Francesco Piemontesi, SCO & Andrew Manze - Mozart: Piano Concertos 19 & 27 - Crescendo
Son : 10 – Livret : 8 – Répertoire : 10 – Interprétation : 9
Après l’enregistrement des Concertos n°25 et 26 qui remontait à 2017, la même équipe nous propose maintenant le suivant et dernier, ainsi que le 19e. Il n’est que d’entendre les premières secondes, sa marche intrépide, pour comprendre que le Scottish Chamber Orchestra va tisser un cocon aussi savoureux que ravissant. C’est peut-être lui, davantage que le soliste, qui affine la caractérisation. Effectifs allégés, textures tantôt nacrées tantôt croustillantes. Dommage que l’Allegretto soit parcouru un peu sèchement, on y souhaiterait un matériau moins glabre, une respiration moins mécaniste ; la subtilité règne là encore, mais semble se décanter in vitro. Face à un accompagnement si délicat et mercurien, on s’attendrait presque à un pianoforte d’époque, mais l’instrument puissant que nous entendons ici tiendrait la répartie à une phalange symphonique. Heureusement, Francesco Piemontesi le travaille dans le sens de la couleur et de la transparence, et ses phrasés vifs ne déparent pas trop la balance. Cette vivacité s’assume, sauf dans le solo de l’Allegroinitial, aux mesures 278-285 (7’28-7’43) dont l’ornementation des trilles et mordants génère une passagère arythmie. En tout cas, l’alacrité des mouvements extérieurs convainc par la sveltesse et le brio.
Idem pour le jovial K. 386 qu’on nous joue avec vigueur et santé. Dommage que la notice du CD ne dise mot de ce Rondo, dont la partition démembrée fut peu à peu reconstruite, notamment par Alfred Einstein, Paul Badura-Skoda et Charles Mackerras, avant qu’Alan Tyson ne retrouve en 1980 à la British Library les feuillets manquants.

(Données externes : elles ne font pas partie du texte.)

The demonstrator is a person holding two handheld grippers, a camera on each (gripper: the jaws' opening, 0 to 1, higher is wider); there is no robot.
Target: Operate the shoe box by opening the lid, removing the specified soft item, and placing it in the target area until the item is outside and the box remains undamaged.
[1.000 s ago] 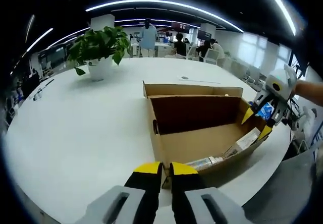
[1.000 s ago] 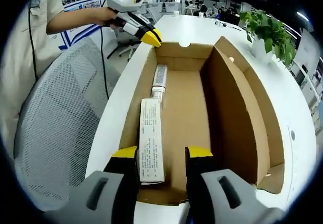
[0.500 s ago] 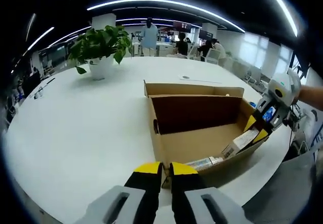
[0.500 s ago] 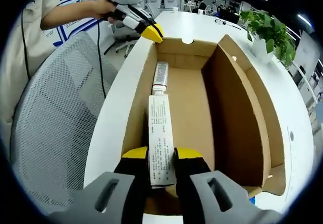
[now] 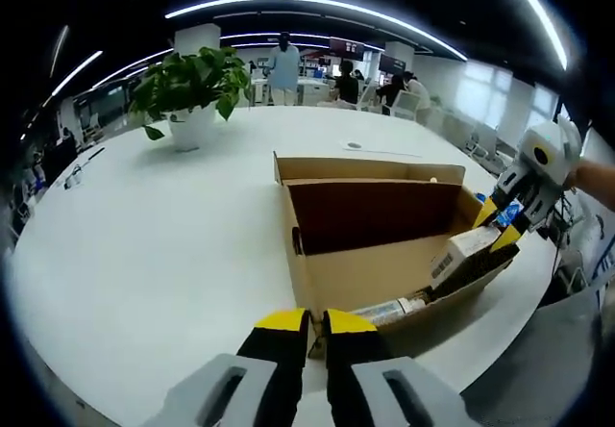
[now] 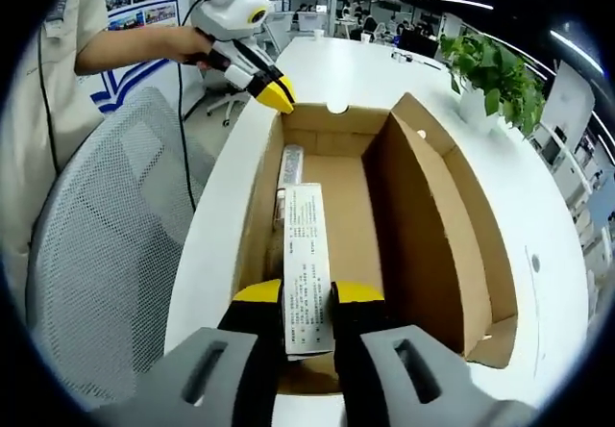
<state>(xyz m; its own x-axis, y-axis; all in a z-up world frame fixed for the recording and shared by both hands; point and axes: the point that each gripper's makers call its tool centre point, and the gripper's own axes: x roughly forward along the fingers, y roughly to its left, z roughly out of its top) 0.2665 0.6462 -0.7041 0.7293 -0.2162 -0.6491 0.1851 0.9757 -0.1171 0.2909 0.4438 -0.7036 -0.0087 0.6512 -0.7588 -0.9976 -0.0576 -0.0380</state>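
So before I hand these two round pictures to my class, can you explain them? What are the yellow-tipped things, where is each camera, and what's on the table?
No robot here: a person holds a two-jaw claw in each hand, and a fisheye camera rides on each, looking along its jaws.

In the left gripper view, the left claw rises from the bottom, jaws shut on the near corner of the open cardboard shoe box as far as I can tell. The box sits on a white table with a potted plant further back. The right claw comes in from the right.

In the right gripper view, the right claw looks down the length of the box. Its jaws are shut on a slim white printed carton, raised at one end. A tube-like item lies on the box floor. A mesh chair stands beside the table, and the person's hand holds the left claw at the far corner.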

Le K. 595 n’achève pas la série des vingt-sept sur un coup d’éclat, mais Mozart (qui ignorait que ce serait son dernier quand il le joua en mars 1791 à Vienne) y renouvelle son langage, plus élégant et raffiné que jamais, dès la mousseuse introduction. Le Concerto de la maturité, voire de la sagesse. Effectivement, on y entend le pianiste suisse particulièrement attentif. Et parfois en état de grâce (6’27 dans l’Allegro). Même si son clavier ne renie ni le galbe ni le brillant, les échanges s’équilibrent avec la parure délicatement chamoisée par l’orchestre, ainsi dans le délicieux passage en pizzicato (4’08-4’20). La transparence de l’interprétation cisèle le minimaliste Larghetto avec toute la finesse requise. Dans le Final, Francesco Piemontesi laisse admirer son entrain et sa palette timbrée, sans brusquer l’affaire. Et l’orchestre écossais aère, relance, pétille avec toute la netteté et l’esprit que lui inculque Andrew Manze. Dans l’ensemble, cet ultime opus nous conquiert plus encore que le 19e, et montre que le pianiste a su adapter son approche pour en cerner le charme secret. La discographie, régulièrement abondée depuis quelques décennies, est tellement riche qu’elle se laisse difficilement bouleverser. Ce qui n’empêchera pas de saluer cette livraison, pour son soliste enthousiaste et séduisant, mais aussi voire surtout pour un orchestre aux petits oignons qui ne se limite pas au faire-valoir. Dans ces opus, cela faisait longtemps qu’on ne s’était régalé d’un accompagnement aussi distingué.